Activity: Please restate the data that follows word for word, with the pictures left out.

Dataset:
--- --- ---

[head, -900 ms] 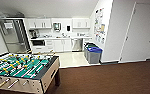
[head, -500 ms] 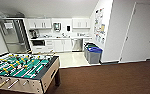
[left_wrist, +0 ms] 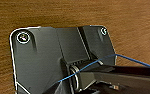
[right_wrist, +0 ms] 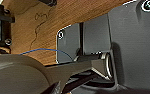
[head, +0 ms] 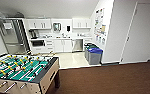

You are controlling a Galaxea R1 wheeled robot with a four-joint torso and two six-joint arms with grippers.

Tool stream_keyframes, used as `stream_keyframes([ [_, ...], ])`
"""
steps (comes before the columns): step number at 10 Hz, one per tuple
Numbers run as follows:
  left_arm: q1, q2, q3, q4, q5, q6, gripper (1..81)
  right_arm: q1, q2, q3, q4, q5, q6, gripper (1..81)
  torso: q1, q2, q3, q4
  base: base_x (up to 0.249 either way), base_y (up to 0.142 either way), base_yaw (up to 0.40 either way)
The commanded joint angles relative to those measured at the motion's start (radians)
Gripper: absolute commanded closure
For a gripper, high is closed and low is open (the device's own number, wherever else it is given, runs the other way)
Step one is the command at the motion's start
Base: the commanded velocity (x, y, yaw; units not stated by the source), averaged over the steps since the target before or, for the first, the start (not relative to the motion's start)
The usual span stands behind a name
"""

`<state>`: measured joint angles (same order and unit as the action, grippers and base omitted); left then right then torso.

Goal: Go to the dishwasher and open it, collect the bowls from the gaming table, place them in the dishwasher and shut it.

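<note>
The dishwasher (head: pixel 77 45) is a small steel-fronted panel under the white counter at the far end of the kitchenette, closed, several metres ahead of me. The gaming table and the bowls are out of view. In the left wrist view my arm's dark plate hangs over brown carpet (left_wrist: pixel 66 12). The right wrist view has the same kind of plate above a brown floor (right_wrist: pixel 66 15).
A green-field foosball table (head: pixel 21 67) with rods stands close at the front left. Blue-lidded bins (head: pixel 94 55) sit by the white wall corner on the right of the tiled kitchenette floor (head: pixel 71 60). A steel fridge (head: pixel 12 37) stands far left, a white door (head: pixel 143 35) right.
</note>
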<state>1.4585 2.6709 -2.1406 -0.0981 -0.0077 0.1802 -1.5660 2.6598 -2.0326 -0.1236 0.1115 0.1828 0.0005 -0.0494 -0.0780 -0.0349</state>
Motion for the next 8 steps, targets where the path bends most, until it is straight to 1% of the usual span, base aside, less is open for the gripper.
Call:
stream_keyframes([
  [1, -0.054, -0.021, 0.022, -0.009, 0.055, 0.001, 1.0, 0.037, -0.012, 0.017, -0.012, -0.047, -0.005, 1.0, 0.000, 0.000, 0.000, 0.000, 0.111, 0.000, 0.000],
  [8, -0.054, -0.018, 0.022, -0.009, 0.054, 0.001, 1.0, 0.040, -0.010, 0.003, -0.011, -0.047, -0.003, 1.0, 0.000, 0.000, 0.000, 0.000, 0.111, 0.000, 0.000],
])
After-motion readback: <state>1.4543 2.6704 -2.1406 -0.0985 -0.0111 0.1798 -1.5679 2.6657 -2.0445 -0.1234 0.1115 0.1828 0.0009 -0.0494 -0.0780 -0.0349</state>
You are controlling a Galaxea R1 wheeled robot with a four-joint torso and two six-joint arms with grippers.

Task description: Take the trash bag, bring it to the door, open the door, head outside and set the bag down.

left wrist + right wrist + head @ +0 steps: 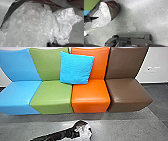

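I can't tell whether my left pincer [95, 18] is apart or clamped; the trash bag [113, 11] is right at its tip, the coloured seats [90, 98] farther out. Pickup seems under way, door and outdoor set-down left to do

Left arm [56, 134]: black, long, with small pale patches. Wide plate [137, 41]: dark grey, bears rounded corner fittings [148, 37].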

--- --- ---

Exercise response:
[head, -900 ms] 
[head, -500 ms] 
[left_wrist, +0 ms] 
[right_wrist, +0 ms] 
[head, +0 ms] 

You are controlling a Galaxea R1 wheeled robot with a four-joint torso and two six-joint arms with grippers.

Tool stream_keyframes, used as `stream_keyframes([ [_, ...], ])`
"""
steps (comes before the columns): step number at 10 Hz, one per tuple
Numbers run as follows:
  left_arm: q1, q2, q3, q4, q5, q6, gripper (1..81)
  right_arm: q1, q2, q3, q4, q5, q6, gripper (1..81)
  torso: q1, q2, q3, q4
  base: base_x (up to 0.249 either way), base_y (up to 0.142 either way), base_yaw (up to 0.40 either way)
The commanded joint angles relative to those measured at the motion's start (radians)
Gripper: absolute commanded closure
For a gripper, high is closed and low is open (the device's own number, wherever else it is given, runs the other way)
Step one is the command at the motion's start
Base: the commanded velocity (x, y, yaw; units not stated by the source), averaged over the steps since the target before or, for the first, the start (not relative to the motion's start)
The usual span stands behind a name
"""

`<state>`: measured joint angles (same order and unit as the action, grippers and base omitted); left then right then torso.

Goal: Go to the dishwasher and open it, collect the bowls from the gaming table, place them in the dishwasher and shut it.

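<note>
The dishwasher (head: pixel 77 45) is a small steel-fronted panel under the white counter at the far end of the kitchenette, closed, several metres ahead of me. The gaming table and the bowls are out of view. In the left wrist view my arm's dark plate hangs over brown carpet (left_wrist: pixel 66 12). The right wrist view has the same kind of plate above a brown floor (right_wrist: pixel 66 15).
A green-field foosball table (head: pixel 21 67) with rods stands close at the front left. Blue-lidded bins (head: pixel 94 55) sit by the white wall corner on the right of the tiled kitchenette floor (head: pixel 71 60). A steel fridge (head: pixel 12 37) stands far left, a white door (head: pixel 143 35) right.
</note>
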<state>1.4585 2.6709 -2.1406 -0.0981 -0.0077 0.1802 -1.5660 2.6598 -2.0326 -0.1236 0.1115 0.1828 0.0005 -0.0494 -0.0780 -0.0349</state>
Motion for the next 8 steps, targets where the path bends most, until it is straight to 1% of the usual span, base aside, less is open for the gripper.
Call:
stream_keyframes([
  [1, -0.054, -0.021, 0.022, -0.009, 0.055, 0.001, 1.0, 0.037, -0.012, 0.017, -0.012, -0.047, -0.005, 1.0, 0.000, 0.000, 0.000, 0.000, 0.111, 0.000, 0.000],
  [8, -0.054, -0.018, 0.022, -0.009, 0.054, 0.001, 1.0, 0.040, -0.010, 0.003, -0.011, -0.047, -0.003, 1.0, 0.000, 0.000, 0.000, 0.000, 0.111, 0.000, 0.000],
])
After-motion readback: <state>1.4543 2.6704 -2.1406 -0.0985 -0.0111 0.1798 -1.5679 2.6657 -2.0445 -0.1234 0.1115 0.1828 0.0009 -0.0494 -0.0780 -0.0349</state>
You are controlling a Galaxea R1 wheeled robot with a four-joint torso and two six-joint arms with grippers.

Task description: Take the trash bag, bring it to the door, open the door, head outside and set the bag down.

left wrist + right wrist + head @ +0 steps: 

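I can't tell whether my left pincer [95, 18] is apart or clamped; the trash bag [113, 11] is right at its tip, the coloured seats [90, 98] farther out. Pickup seems under way, door and outdoor set-down left to do

Left arm [56, 134]: black, long, with small pale patches. Wide plate [137, 41]: dark grey, bears rounded corner fittings [148, 37].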

Here the exercise is finished.